Hah! I guess you were right about doing more research. Thanks for the suggestion. I haven't looked into modem flashing but that sounds like a highly viable solution! Thanks, Slim! I'll report back with results.

Edit: Upgraded to modem I747UCDLK3 (Nov 3) and there seems to be no change. There is still a delay present when sending messages.

Edit 2: Upon further inspection, it seems the 1.13.2013 build wouldn't take when I tried AOKP's OTA updating. Upon flashing to it, it seems to have fixed the problem, but I forgot to install gapps so I'm reworking it and I'll update with results.

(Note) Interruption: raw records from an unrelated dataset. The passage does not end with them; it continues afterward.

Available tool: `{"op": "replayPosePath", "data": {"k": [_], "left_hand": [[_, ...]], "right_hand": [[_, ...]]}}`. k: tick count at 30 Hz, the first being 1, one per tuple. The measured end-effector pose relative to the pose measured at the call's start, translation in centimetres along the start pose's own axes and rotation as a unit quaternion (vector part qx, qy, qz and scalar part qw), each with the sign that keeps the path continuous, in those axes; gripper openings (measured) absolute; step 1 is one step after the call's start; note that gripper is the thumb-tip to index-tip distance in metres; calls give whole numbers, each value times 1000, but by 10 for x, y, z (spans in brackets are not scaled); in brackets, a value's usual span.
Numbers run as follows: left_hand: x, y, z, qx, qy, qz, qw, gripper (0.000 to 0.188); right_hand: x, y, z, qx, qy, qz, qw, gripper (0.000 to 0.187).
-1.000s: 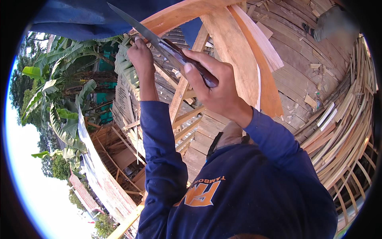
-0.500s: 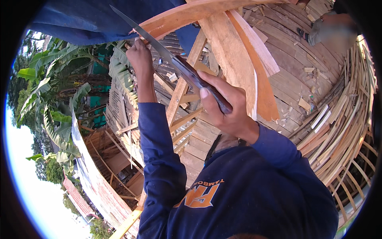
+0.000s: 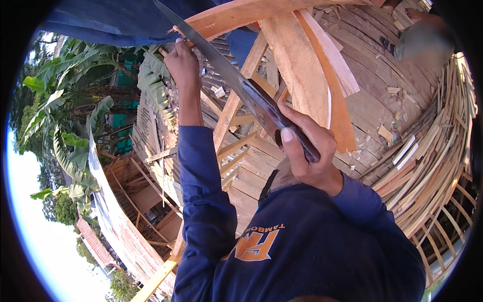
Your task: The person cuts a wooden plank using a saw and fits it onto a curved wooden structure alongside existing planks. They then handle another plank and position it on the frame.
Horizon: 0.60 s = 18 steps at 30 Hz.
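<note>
My right hand (image 3: 308,157) is shut on the dark handle of a long knife (image 3: 221,68). Its blade slants up and to the left, across a curved pale wooden plank (image 3: 241,14) near the top of the view. My left hand (image 3: 183,64) grips the wood just below the blade, beside the plank's left end. A broader flat board (image 3: 302,65) hangs down from the plank between my hands and the floor. Both of my arms are in dark blue sleeves.
A split-bamboo floor (image 3: 382,85) strewn with wood chips lies below. Bundled bamboo strips (image 3: 437,166) curve along the right. Another person's blurred shape (image 3: 427,40) is at the top right. A blue tarp (image 3: 110,20) and banana plants (image 3: 75,126) are on the left.
My right hand has drawn the knife down and to the right along the wood. My left hand keeps its grip in nearly the same place.
</note>
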State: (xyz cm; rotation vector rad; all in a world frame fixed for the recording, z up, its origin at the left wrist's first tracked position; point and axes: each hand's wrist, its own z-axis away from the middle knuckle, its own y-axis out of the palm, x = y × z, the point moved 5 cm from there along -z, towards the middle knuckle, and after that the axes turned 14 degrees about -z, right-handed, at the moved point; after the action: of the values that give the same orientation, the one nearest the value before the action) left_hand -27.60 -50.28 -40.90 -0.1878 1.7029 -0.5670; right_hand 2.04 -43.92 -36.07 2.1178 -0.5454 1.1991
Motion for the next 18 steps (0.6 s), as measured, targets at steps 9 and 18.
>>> {"op": "replayPosePath", "data": {"k": [9, 18], "left_hand": [[0, 5, 11, 39, -56, 88, 994, 42], [-20, -21, 0, -10, -40, 71, 997, 42]], "right_hand": [[-2, 0, -3, 33, 11, 22, 999, 32], [-21, 20, -19, 28, 67, 25, 997, 33]]}}
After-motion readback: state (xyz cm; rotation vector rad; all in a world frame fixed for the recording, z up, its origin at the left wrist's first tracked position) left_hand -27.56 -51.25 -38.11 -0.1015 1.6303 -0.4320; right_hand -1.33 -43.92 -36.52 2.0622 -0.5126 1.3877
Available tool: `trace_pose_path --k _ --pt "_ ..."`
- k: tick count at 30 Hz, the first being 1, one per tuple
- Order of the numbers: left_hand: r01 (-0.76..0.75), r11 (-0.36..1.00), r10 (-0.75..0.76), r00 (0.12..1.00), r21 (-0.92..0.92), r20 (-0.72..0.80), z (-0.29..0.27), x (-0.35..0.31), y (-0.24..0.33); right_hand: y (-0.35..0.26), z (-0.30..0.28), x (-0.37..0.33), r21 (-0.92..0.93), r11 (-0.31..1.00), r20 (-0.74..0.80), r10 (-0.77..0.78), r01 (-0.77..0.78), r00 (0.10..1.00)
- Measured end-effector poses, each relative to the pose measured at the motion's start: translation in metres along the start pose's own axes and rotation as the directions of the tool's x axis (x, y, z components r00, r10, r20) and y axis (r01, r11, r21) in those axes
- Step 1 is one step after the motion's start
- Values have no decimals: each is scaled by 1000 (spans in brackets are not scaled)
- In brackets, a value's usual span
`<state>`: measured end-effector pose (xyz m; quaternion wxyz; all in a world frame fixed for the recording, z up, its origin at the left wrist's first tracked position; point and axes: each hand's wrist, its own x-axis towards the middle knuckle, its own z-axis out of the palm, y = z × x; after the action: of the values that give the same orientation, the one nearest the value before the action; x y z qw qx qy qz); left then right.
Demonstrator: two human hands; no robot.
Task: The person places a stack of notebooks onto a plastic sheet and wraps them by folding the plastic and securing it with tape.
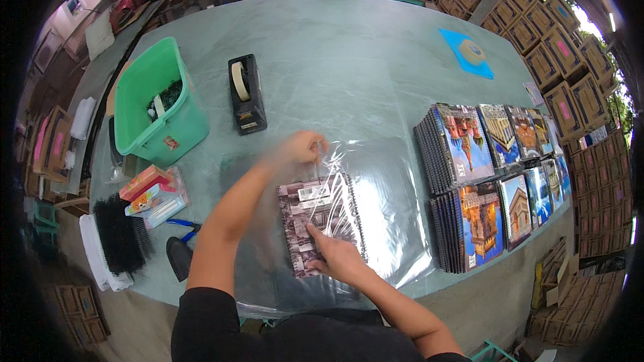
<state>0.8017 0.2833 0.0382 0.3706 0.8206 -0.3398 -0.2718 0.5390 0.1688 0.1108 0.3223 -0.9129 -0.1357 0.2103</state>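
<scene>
Spiral-bound notebooks (295,224) with a sepia picture cover and a white barcode label lie in front of me, partly under clear plastic film (396,228). Just beyond their far edge, my left hand (305,147) pinches a gathered bit of that film between closed fingers; slight motion blur softens it. My right hand (342,258) rests over the notebooks' near right part, its thumb and forefinger spread apart on the cover. The remaining right fingers are mostly hidden. Around the notebooks the film spreads across the tabletop, wrinkled and shiny with glare.
Stacks of colourful spiral notebooks (479,228) stand at the right. Leftward are a green bin (171,131), a black tape dispenser (247,97), small boxes (144,184), blue-handled pliers (184,223) and a black bristly bundle (121,234). A tape roll (473,52) sits on blue sheet far right.
</scene>
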Motion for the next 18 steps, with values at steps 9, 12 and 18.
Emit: trace_pose_path --k 9,12,18 --pt "-5 997 -9 983 -78 -184 20 16 4 -4 2 5 -60 998 9 17 -17 1000" --pt "333 943 -333 942 -12 -36 -13 -22 22 4 8 1 -31 999 -75 -14 12 997" --pt "215 963 -211 977 165 -42 -57 -177 -33 -4 5 5 -99 994 1 -47 47 999"
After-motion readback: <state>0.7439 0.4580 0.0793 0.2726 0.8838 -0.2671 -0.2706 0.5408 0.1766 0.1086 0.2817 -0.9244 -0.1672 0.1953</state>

Edit 3: Whoop whoop, problem solved!


----------



## SlimSnoopOS (Jan 19, 2012)

Hmm, has it been like this even before you installed this rom or only since you installed this rom? Can you reproduce this on TW roms for example? I'm not sure how helpful clearing data for the messaging app would be but you could try that as well. This may help if you have a lot of texts saved but if you keep a low number of texts, then I think your best bet would be to try another rom (AOSP or TW) temporarily to see if its reproduced there too.


----------



## jeremyntan (Jan 14, 2013)

I think I've successfully solved the problem. It might've been an issue with the ROM since flashing to a newer version fixed it, but it might also be a combination of the ROM + baseband update. I'm trying to reproduce the other problem I've been having but it seems clearly situational so I'll wait for the circumstances to be "right."

Thanks again, Slim!


----------



## WhataSpaz (Feb 20, 2012)

I'll throe my 2 cents in here...its the rom. I had this problem on aokp and a couple early cm builds as well. I would quick reply and it froze for a good 30 seconds, like you said, but it would go through.

Sent from my Samsung Galaxy S III using Tapatalk 2


----------